Allowing users to use large `target_epsilon` for debugging and research

Question

Allowing users to use large `target_epsilon` for debugging and research

jeandut opened this issue a year ago · 8 comments

🚀 Feature

Allowing users to use large target_epsilon when making their pipeline DP (as input to get_noise_multiplier before make_private)

Motivation

Currently using a target budget of epsilon > 10. is generally not supported by Opacus for most datasets / batch sizes / number of gradient steps because of discretization issues stemming from Microsoft's prv_accountant (microsoft/prv_accountant#36) from which opacus's PRVAccountant implementation originates).

I argue that this should be changed for multiple reasons:

allow researchers to study every epsilon regimes they like
this cut-off of epsilon=10 is completely arbitrary. It is well known that epsilon is highly application-dependent: for some applications it might makes sense perfectly to use epsilon even as high as 50 if other mitigations are in place or if participants agree to release their data under this privacy setting; for some other applications epsilon=10 could be considered way too high if the gradients are deemed extremely sensitive for instance (remember that exp(10.)=22,026).
this would allow debugging complex implementations based on opacus: What happens if epsilon is very large ?: Do we retrieve initial performance without DP or is there still some batching-effects at play even with very low noise, which impacts accuracy ?

Warning the user that the privacy budget they set could be considered as high by some industries should be sufficient.
What do you think ?
In the meantime is there a relatively simple hack one could use in research experiments to use large target epsilons ?

Pitch

User provides a large target_epsilon say 50. in get_noise_multiplier and it runs wo throwing:

RuntimeError: Discrete mean differs from continuous mean significantly.
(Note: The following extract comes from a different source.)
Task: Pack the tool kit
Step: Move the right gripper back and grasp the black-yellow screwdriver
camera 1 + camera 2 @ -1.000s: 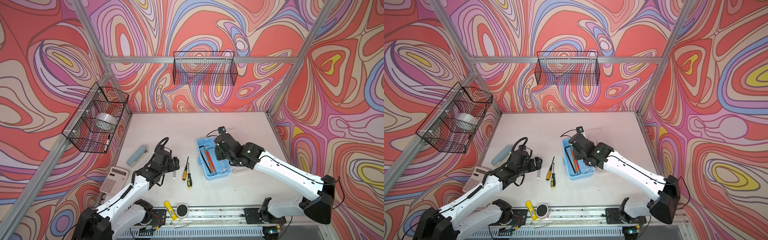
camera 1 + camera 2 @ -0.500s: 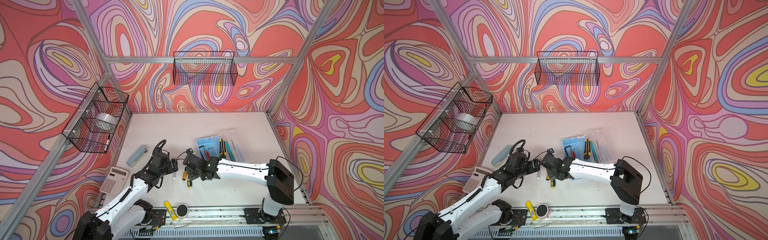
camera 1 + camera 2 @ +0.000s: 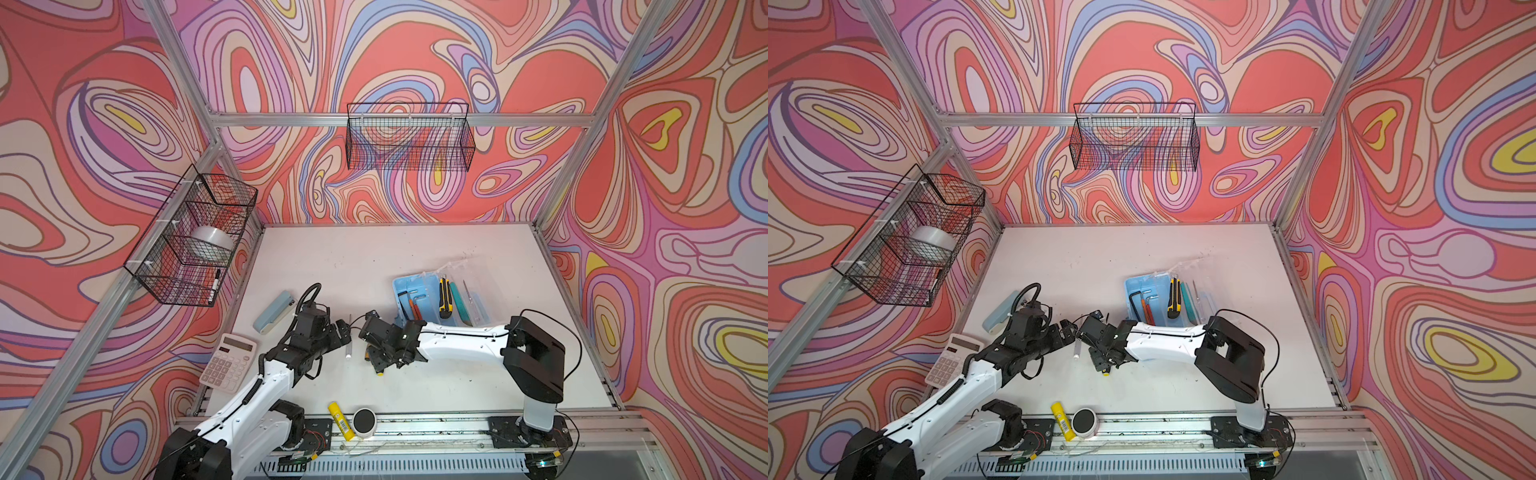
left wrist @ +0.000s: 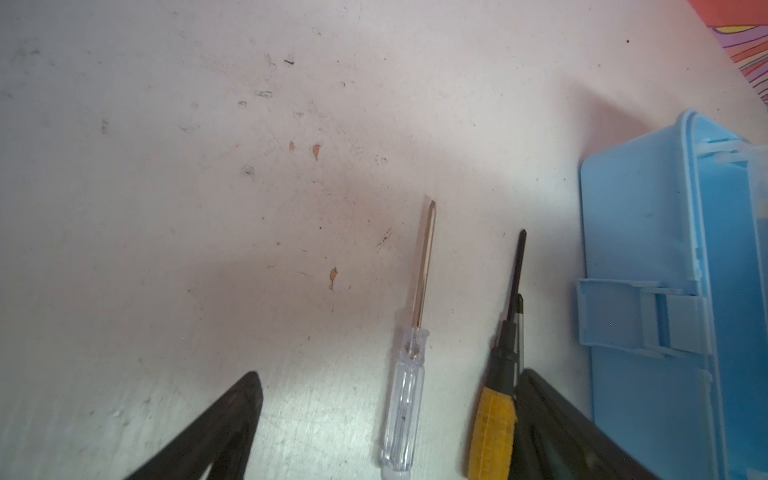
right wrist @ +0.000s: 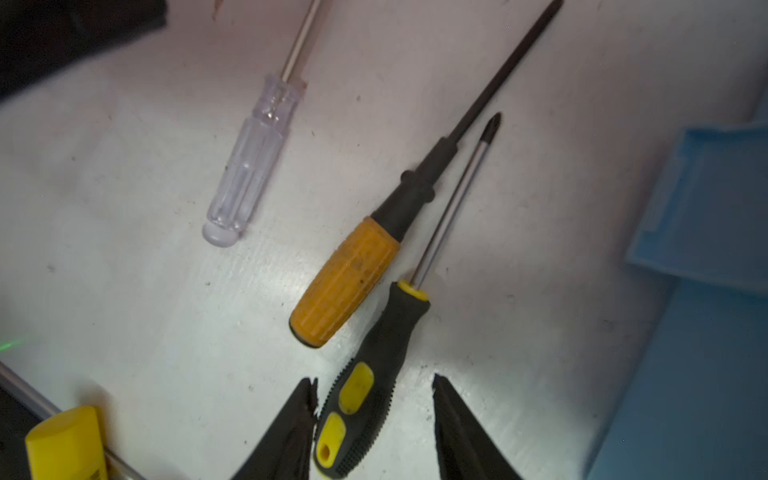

By instead displaying a warning.

Alternatives

In the meantime is there a relatively simple hack one could use in research experiments to use large target epsilons ? Such as exposing another custom get_noise_multiplier function wo this limitation ?

Additional context

I was hesitating between posting it in prv_accountant or here

Answer 1 · 2023-09-14T18:49:39.000Z

Hi @jeandut,

if I understood correctly, the $\epsilon=10$ cut off isn't chosen because of it is being not according to industry standards but rather the numerics of the implementation are breaking down at that point. The prv_accountant from Microsoft just hasn't been tested for these high epsilons (I agree with the developers there that (in most applications) higher epsilons make little sense, but I don't want to argue about that without knowing your usecase).

Could you provide privacy parameters (num_steps, noise_multiplier and subsampling_ratio) for the case where it breaks down? We were able to fork the opacus get_noise_multiplier() and make a bit more robust but we are still waiting on internal review before proposing it here.

Have you considered using the rdp accountant instead? It should work as a drop-in replacement for the prv accountant when creating the privacy_engine. The privacy guarantees of prv are tighter than rdp but in the end you will just get a larger noise_multiplier for the same target_epsilon and target_delta. The rdp implementation is more robust in my experience.

Answer 2 · 2023-09-15T07:56:15.000Z

Thank you so much @Solosneros for your quick answer !
Indeed the cutoff is due to the numerical implementation not being robust enough with large epsilon an not because of some ad-hoc logic. It is very cool that you guys have something in store to robustify it.

In my use case I am just tracing a DP curve for a research article and want to make sure that my implementation is asymptotically equivalent to the one wo DP by taking epsilon very large aka for debugging purposes.
I have run into this issue for multiple parameters values but typical values include i.e.:

sample_rate
0.19120458891013384
num_total_steps
5000
dp_target_epsilon
20.0
dp_target_delta
0.001

Or

sample_rate
0.19120458891013384
num_total_steps
5000
dp_target_epsilon
50.0
dp_target_delta
0.001

As for the reason I am using prv it is because it was the default value in opacus. But you are right a quick fix would be probably to switch to rdp. I will try that in the mean time !

Answer 3 · 2023-09-18T09:11:01.000Z

Note that indeed using RDP instead of PRV allows to use high epsilons. Feel free to either close or relabel my issue.

Answer 4 · 2023-09-28T16:13:19.000Z

Hi @jeandut,

sorry for the delay. We tried out our fix further and while it seems a bit more robust it still fails occasionally.

We'll get back to this but maybe somebody else has a fix. The RDP workaround definitely works.

Answer 5 · 2023-10-04T09:57:46.000Z

I posted a potential fix to this to the prv github but I am not sure if it is valid. Let's see what the folks from Microsoft say. microsoft/prv_accountant#36 (comment)

Answer 6 · 2023-10-10T05:07:23.000Z

PR is open #606.

Answer 7 · 2023-11-13T20:34:28.000Z

Thanks! Will take a look.

Answer 8 · 2023-11-28T16:23:27.000Z

Committed PR #606 so I close this issue.